Richtlinien für Eingabebilder

  • Damit ML Kit Text genau erkennen kann, müssen die Eingabebilder Text enthalten, der durch genügend Pixeldaten dargestellt wird. Jedes Zeichen sollte mindestens 16 × 16 Pixel groß sein. Wenn Zeichen größer als 24 × 24 Pixel sind, ergibt sich im Allgemeinen kein Vorteil bei der Genauigkeit.

    Ein Bild im Format 640 × 480 eignet sich also gut zum Scannen einer Visitenkarte, die die volle Breite des Bildes ausfüllt. Zum Scannen eines Dokuments, das auf Papier im Briefformat gedruckt wird, ist möglicherweise ein Bild mit 720 × 1280 Pixel erforderlich.

  • Ein schlechter Bildfokus kann die Genauigkeit der Texterkennung beeinträchtigen. Wenn du keine akzeptablen Ergebnisse erhältst, bitte den Nutzer, das Bild noch einmal aufzunehmen.

  • Wenn Sie Text in einer Echtzeitanwendung erkennen, sollten Sie die Gesamtabmessungen der Eingabebilder berücksichtigen. Kleinere Bilder können schneller verarbeitet werden. Achten Sie zum Reduzieren der Latenz darauf, dass der Text einen möglichst großen Teil des Bildes einnimmt und Bilder mit geringerer Auflösung erfassen. Beachten Sie dabei die oben genannten Anforderungen an die Genauigkeit. Weitere Informationen finden Sie unter Tipps zur Verbesserung der Leistung.

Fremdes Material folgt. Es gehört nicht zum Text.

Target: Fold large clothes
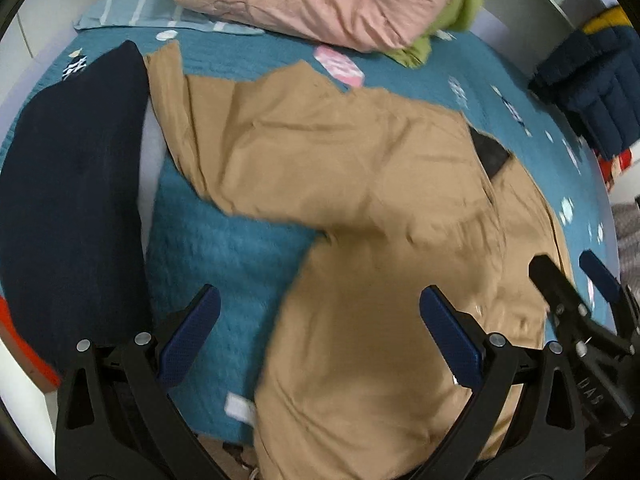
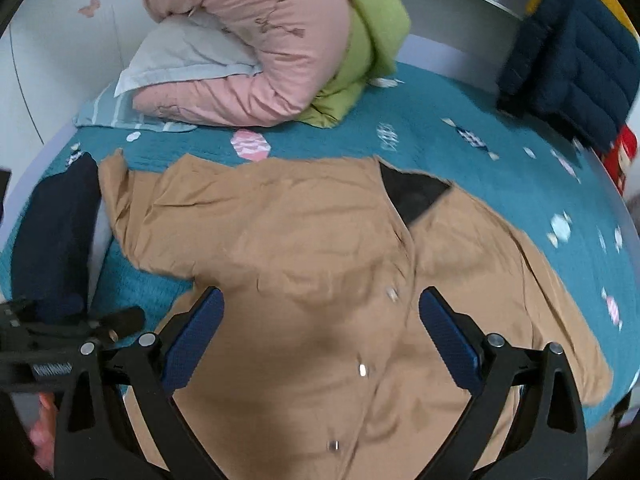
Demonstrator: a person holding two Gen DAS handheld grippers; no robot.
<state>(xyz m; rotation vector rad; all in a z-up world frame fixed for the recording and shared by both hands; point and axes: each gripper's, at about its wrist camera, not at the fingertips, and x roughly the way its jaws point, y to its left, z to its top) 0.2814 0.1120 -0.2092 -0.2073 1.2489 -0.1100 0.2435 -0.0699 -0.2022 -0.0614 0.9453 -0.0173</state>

Tipps zur Verbesserung der Leistung

  • Wenn Sie die Camera oder camera2 API verwenden, drosseln Sie Aufrufe an den Detektor. Wenn ein neuer Videoframe verfügbar wird, während der Detektor ausgeführt wird, lassen Sie den Frame fallen. Ein Beispiel finden Sie in der VisionProcessorBase-Klasse in der Beispielanwendung im Schnellstart.
  • Wenn Sie die CameraX API verwenden, muss die Rückstaustrategie auf den Standardwert ImageAnalysis.STRATEGY_KEEP_ONLY_LATEST gesetzt sein. Dadurch wird garantiert, dass jeweils nur ein Bild zur Analyse geliefert wird. Wenn mehr Bilder erzeugt werden, während das Analysegerät ausgelastet ist, werden diese automatisch verworfen und nicht in die Warteschlange für die Übermittlung eingereiht. Sobald das analysierte Bild durch Aufrufen von ImageProxy.close() geschlossen wurde, wird das nächste aktuelle Bild geliefert.
  • Wenn Sie die Ausgabe des Detektors verwenden, um Grafiken über das Eingabebild einzublenden, rufen Sie zuerst das Ergebnis aus ML Kit ab und rendern Sie dann das Bild und das Overlay in einem Schritt. Dadurch wird die Anzeigeoberfläche für jeden Eingabeframe nur einmal gerendert. Ein Beispiel finden Sie in der Kurzanleitung unter den Klassen CameraSourcePreview und GraphicOverlay.
  • Wenn du die Camera2 API verwendest, nimm Bilder im ImageFormat.YUV_420_888-Format auf. Wenn du die ältere Camera API verwendest, nimm Bilder im ImageFormat.NV21-Format auf.
  • Nehmen Sie Bilder mit einer niedrigeren Auflösung auf. Beachten Sie jedoch auch die Anforderungen dieser API an die Bildabmessungen.